In “Vitamin D,” Will Schuester taught the glee kids the meaning of the term, “mash-up,” describing it as what happens “when you take two songs and mash them together to make an even richer explosion of musical expression.” In other words, two songs that might not initially seem to belong together are blended, the process of which reveals unexpected connections between the songs and might even yield an even stronger work than either one is on its own. Finn and the boys demonstrated this with their mash-up of Bon Jovi’s “It’s My Life” and Usher’s “Confessions, Part I,” while Rachel and the girls did so with Beyonce’s “Halo” and “Walking on Sunshine.” Tonight’s episode asks what happens, however, when two songs that people are desperately trying to join together, just don’t work together. It is the episode’s central irony that, though it is entitled, “Mash-Up,” no successful mash-up seems to occur, either on a literal or metaphorical level. For the songs aren’t the only failed mash-ups in this episode. So are the relationships between people, such as Emma and Tanaka, trying to force emotions that just aren’t there.

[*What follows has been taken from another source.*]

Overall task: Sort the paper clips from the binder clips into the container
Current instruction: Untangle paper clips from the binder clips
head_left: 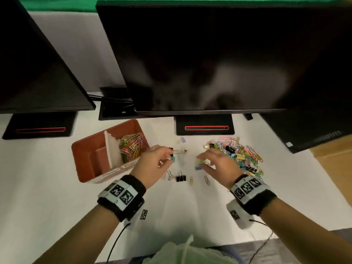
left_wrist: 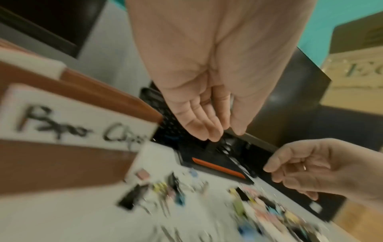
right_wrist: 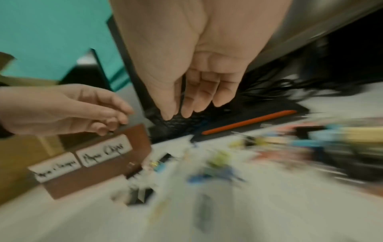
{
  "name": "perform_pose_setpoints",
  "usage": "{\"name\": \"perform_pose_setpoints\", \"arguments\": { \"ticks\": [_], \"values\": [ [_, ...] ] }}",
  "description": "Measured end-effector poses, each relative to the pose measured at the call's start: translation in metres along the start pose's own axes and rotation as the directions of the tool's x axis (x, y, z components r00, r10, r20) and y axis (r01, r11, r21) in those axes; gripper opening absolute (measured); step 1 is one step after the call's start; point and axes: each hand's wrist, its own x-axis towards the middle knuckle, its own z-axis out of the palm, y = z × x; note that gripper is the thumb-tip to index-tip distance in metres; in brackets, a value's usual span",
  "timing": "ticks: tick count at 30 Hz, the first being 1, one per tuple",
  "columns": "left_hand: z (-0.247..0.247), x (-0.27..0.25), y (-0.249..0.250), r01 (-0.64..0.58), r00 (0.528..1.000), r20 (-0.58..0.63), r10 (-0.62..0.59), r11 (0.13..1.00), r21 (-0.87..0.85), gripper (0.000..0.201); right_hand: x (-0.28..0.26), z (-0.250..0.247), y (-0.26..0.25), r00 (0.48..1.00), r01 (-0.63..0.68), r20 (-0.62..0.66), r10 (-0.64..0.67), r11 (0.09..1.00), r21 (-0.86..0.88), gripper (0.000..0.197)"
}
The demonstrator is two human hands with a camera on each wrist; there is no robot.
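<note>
Both hands hover mid-table. Left hand [head_left: 152,161], fingers loosely curled, nothing clearly held; right hand [head_left: 216,163] likewise. Brown container [head_left: 89,149] toward table's left, paper clips [head_left: 131,146] in right compartment. Mixed clip pile [head_left: 240,154] right of hands.

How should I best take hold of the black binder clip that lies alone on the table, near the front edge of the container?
The black binder clip lies by itself on the white table, its wire handles pointing away from you. Probably best: come from above and pinch the black body across its two flat sides with thumb and forefinger. The left hand is nearest; the thin handles would likely slip.
</note>
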Motion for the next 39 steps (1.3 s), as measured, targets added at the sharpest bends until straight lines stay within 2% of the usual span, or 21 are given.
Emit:
{"name": "perform_pose_setpoints", "arguments": {
  "ticks": [4,8,10,13,17,23,27,32,34,36,39],
  "values": [
    [0.066,0.01,0.017,0.063,0.971,0.225,-0.081,0.994,0.085,0.027,-0.065,-0.016,0.083,0.967,-0.217,0.117,0.228,0.971,-0.1,0.029],
    [0.112,0.018,0.026,0.114,0.942,0.259,-0.213,0.93,0.348,0.031,-0.099,-0.012,0.128,0.912,-0.302,0.24,0.334,0.94,-0.16,0.04],
    [0.123,0.022,0.026,0.123,0.933,0.241,-0.266,0.868,0.481,0.032,-0.103,-0.007,0.137,0.91,-0.292,0.265,0.319,0.947,-0.135,0.044],
    [0.133,0.023,0.024,0.167,0.921,0.204,-0.331,0.81,0.562,0.034,-0.101,0.0,0.143,0.942,-0.264,0.199,0.272,0.962,-0.064,0.04],
    [0.139,0.024,0.022,0.267,0.927,0.116,-0.357,0.844,0.465,0.016,-0.094,0.004,0.147,0.958,-0.244,0.16,0.236,0.969,0.031,0.022],
    [0.142,0.022,0.02,0.4,0.903,0.019,-0.43,0.855,0.331,0.011,-0.088,0.002,0.157,0.955,-0.13,0.266,0.129,0.991,-0.012,0.013],
    [0.146,0.014,0.017,0.34,0.928,0.022,-0.372,0.868,0.361,0.008,-0.084,0.003,0.153,0.961,-0.057,0.269,0.06,0.998,-0.021,0.014],
    [0.148,0.01,0.019,0.143,0.977,0.103,-0.186,0.934,0.329,0.008,-0.072,0.015,0.144,0.963,0.008,0.27,-0.017,0.999,0.036,0.013],
    [0.151,0.011,0.023,0.053,0.976,0.186,-0.112,0.954,0.296,0.007,-0.071,0.02,0.144,0.963,0.012,0.269,-0.019,1.0,0.028,0.012],
    [0.154,0.016,0.026,0.009,0.966,0.243,-0.088,0.951,0.308,0.007,-0.071,0.022,0.145,0.965,-0.013,0.263,0.004,0.999,0.033,0.014],
    [0.156,0.024,0.029,0.02,0.956,0.269,-0.114,0.945,0.327,0.02,-0.071,0.019,0.143,0.964,-0.056,0.263,0.044,0.998,0.036,0.018]
  ]
}}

Throughout the episode, events occur that just don’t feel quite right. One example is, of course, Rachel and Puck hooking up. Though we are given Puck’s hilarious explanation for why he is going after Rachel (complete with Schindler’s List-influenced flashback and crazy dream sequence), something about it just doesn’t feel kosher, no pun intended, from the outset. We, of course, come to realize, over the course of the episode, that this is because it isn’t. The two of them are using one another as stand-ins for who they really want to be with–for Rachel, Finn, and for Puck, Quinn, of course.

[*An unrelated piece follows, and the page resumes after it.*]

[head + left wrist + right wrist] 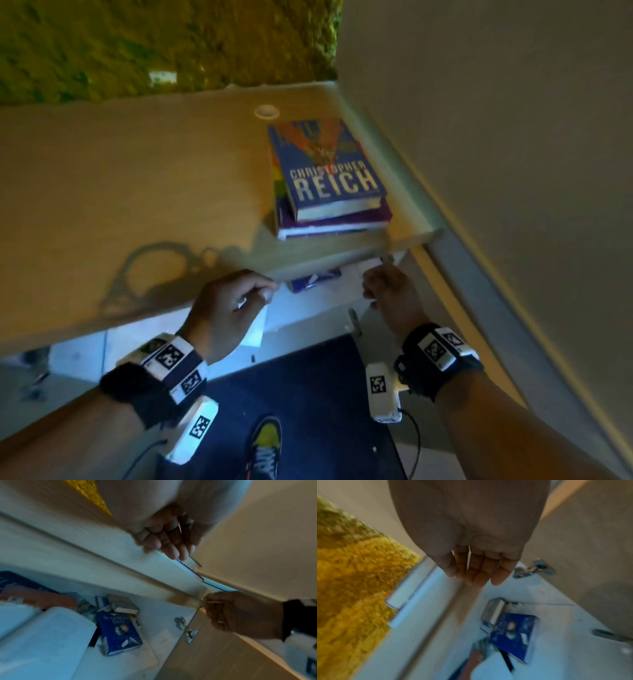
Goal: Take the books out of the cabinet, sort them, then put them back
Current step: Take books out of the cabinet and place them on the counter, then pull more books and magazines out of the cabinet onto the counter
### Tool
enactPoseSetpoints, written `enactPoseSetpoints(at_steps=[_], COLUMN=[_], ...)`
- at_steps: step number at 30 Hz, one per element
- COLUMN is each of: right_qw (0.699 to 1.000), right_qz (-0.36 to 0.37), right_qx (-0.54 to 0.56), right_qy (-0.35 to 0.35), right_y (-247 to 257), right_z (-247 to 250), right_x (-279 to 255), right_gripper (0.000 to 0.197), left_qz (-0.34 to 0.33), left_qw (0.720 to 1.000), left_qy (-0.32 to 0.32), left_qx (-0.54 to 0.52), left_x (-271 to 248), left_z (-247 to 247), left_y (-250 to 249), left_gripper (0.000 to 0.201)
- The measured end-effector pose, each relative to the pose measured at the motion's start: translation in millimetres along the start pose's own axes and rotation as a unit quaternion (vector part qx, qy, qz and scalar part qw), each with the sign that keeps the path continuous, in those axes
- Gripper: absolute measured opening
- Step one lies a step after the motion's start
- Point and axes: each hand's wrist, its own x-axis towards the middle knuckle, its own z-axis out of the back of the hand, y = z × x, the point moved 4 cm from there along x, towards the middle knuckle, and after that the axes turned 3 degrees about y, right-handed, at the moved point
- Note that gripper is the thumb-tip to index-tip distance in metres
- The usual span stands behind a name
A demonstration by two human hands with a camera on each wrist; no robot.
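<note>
Both wrists sit closest to me, strapped with black bands. On the left, my left hand hangs by the cabinet top's front edge, fingers loosely curled, holding nothing. Further right, two books lie stacked on that top near its right corner. My right hand hovers below them, fingers relaxed and empty. Inside the cabinet, a blue book lies flat among others.
</note>
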Motion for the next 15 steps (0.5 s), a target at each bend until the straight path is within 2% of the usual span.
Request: enactPoseSetpoints(at_steps=[2,4,7,8,10,12,13,15], right_qw=[0.996,0.987,0.972,0.968,0.967,0.971,0.975,0.987], right_qz=[-0.054,-0.108,-0.165,-0.176,-0.174,-0.163,-0.152,-0.095], right_qx=[-0.001,0.026,0.079,0.092,0.081,0.064,0.04,-0.074], right_qy=[0.073,0.115,0.146,0.155,0.166,0.163,0.157,0.105], right_y=[-48.2,-95.3,-137.8,-150.3,-166.3,-174.9,-177.5,-181.4], right_z=[-22.9,-45.1,-65.7,-72.7,-80.5,-89.9,-94.9,-101.5], right_x=[-9.9,-11.7,12.1,29.6,67.0,101.0,115.8,148.0], right_gripper=[0.02,0.022,0.034,0.041,0.051,0.053,0.045,0.019], left_qz=[0.014,0.048,0.112,0.119,0.137,0.149,0.161,0.184], left_qw=[1.0,0.999,0.993,0.992,0.99,0.987,0.985,0.981], left_qy=[-0.017,0.0,0.013,0.012,0.004,-0.005,-0.009,-0.014], left_qx=[-0.021,-0.022,-0.033,-0.039,-0.041,-0.054,-0.056,-0.058], left_x=[-17.4,-22.9,0.4,16.5,54.3,90.3,105.0,132.0], left_z=[-17.5,-41.8,-71.6,-79.2,-90.5,-100.3,-105.3,-116.4], left_y=[23.6,61.4,131.0,154.9,205.8,239.6,255.9,284.4], left_gripper=[0.033,0.036,0.019,0.022,0.029,0.017,0.018,0.031])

Another failed mash-up is between Sue Sylvester and Rod Remington, the skeevy local anchorman for whom she falls, only to have him stomp upon her heart when she least expects it. As audience members, we can tell from the start that something is wrong with the universe. Sue is warm. Sue is happy. Sue is forgiving, both to Quinn and Will. And in what might be the series’ most entertaining and shocking scene to date, Sue is swing-dancing with Will! Who would have ever expected Sue Sylvester to take an active part in a musical scene of Glee?

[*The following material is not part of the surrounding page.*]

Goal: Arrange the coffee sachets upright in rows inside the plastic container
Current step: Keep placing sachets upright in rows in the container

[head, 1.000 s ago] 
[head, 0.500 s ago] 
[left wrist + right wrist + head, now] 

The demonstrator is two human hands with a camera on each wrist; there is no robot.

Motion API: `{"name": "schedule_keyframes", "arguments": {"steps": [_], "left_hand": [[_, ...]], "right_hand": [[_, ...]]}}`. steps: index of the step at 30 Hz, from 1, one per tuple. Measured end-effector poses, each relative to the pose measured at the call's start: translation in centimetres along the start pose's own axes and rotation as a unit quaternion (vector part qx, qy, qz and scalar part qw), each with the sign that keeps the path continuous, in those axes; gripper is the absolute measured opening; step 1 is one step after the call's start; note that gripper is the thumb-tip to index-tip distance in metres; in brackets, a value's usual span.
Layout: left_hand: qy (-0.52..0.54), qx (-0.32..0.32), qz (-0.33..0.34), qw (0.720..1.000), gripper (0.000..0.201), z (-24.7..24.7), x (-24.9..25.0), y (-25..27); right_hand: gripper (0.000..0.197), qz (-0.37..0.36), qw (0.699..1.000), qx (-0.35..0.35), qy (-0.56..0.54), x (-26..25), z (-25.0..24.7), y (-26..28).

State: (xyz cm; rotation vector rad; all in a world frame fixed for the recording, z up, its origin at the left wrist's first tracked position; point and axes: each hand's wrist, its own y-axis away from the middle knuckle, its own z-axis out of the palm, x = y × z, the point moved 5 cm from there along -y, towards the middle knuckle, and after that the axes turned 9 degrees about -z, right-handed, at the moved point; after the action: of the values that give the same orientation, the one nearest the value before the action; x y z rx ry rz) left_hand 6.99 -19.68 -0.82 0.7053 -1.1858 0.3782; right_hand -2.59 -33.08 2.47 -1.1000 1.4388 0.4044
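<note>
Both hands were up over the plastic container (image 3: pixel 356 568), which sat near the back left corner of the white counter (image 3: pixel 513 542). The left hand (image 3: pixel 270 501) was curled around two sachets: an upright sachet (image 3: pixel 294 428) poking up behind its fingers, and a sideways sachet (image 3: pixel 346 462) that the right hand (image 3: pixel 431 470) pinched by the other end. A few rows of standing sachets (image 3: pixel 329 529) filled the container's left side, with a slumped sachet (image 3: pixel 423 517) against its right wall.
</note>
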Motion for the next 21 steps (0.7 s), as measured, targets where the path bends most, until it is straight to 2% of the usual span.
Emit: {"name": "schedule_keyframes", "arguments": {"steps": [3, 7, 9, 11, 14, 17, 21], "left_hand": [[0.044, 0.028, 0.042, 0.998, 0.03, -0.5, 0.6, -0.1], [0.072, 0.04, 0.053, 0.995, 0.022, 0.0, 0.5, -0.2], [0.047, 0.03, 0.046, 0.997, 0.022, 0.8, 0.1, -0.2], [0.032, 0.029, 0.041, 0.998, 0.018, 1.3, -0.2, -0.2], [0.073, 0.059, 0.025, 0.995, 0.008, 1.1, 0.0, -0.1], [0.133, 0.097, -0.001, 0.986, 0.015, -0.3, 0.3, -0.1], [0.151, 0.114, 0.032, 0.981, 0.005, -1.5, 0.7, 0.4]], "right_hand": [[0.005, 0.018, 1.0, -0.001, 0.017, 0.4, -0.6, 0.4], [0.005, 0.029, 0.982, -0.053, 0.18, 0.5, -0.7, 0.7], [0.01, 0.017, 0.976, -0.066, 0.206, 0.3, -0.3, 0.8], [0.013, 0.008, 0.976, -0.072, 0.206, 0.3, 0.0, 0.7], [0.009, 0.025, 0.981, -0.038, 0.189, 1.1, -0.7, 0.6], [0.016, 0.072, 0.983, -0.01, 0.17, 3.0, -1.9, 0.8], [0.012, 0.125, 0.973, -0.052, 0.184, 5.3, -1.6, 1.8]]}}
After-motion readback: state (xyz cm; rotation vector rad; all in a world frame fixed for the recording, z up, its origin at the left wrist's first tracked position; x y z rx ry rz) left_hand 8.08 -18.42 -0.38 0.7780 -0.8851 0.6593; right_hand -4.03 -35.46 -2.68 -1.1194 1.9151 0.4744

We also know that the butter-wouldn’t-melt-in-his-mouth anchorman is up to no good. The episode still provides a fascinating hint that Sue is not just the iron-cold exterior she projects, so while this particular mash-up is an ultimate bust, and will most likely lead to a great deal of danger for New Directions in the future (and already has for Quinn), we now know, unequivocally, that there is a human buried deep within the forbidding construct that is Sue Sylvester.
And that leads to one of the episode’s subtler nuances. While it argues that some mash-ups just do not work, it also surreptitiously demonstrates how (a) the failure of some might teach people valuable lessons about themselves and (b) some that don’t seem to currently mesh might still come to do so in the future. Will and Emma, for example, are perfect for one another (illustrated by Emma’s rendition of “I Could Have Danced All Night” from My Fair Lady, one of the loveliest moments the show has done yet), despite the fact that the fates have conspired to separate them. Another potentially perfect mash-up? Glee and football. Sure, they couldn’t seem to be more opposite, but as Kurt proved in “Preggers,” the combination of the two can provide surprising rewards.
As a reaction to the mounting pressures of the William McKinley High universe going topsy-turvy (the formerly popular kids, now in glee, are now also becoming the victims of the slushie attacks that only plague the dorky kids), Finn temporarily quits glee club, in favor of football. Tanaka had, of course, forced the kids to choose–a reaction to his feeling threatened by his fiancee’s flirtations with Will (again, his engagement is another failed mash-up). Finn finally makes the right decision and returns when Kurt shows him the meaning of bravery and true friendship by performing an act of great personal sacrifice, allowing Finn to take credit for the attack without having to feel the guilt of betraying his friend. This noble action reminds Finn why he loves straddling the social boundaries so much in the first place–because it allows him to have the best of both worlds (a mash-up), a sentiment he expresses to Tanaka in a speech that references such heroes as Thomas Jefferson and The Terminator‘s John Connor (yet another mash-up). He foresees a day when glee will be considered cool, and topsy turvy will become the norm–a theme that has been building since the pilot. New Directions: the greatest mash-up of all. “Mash-Up”: the best Glee episode yet.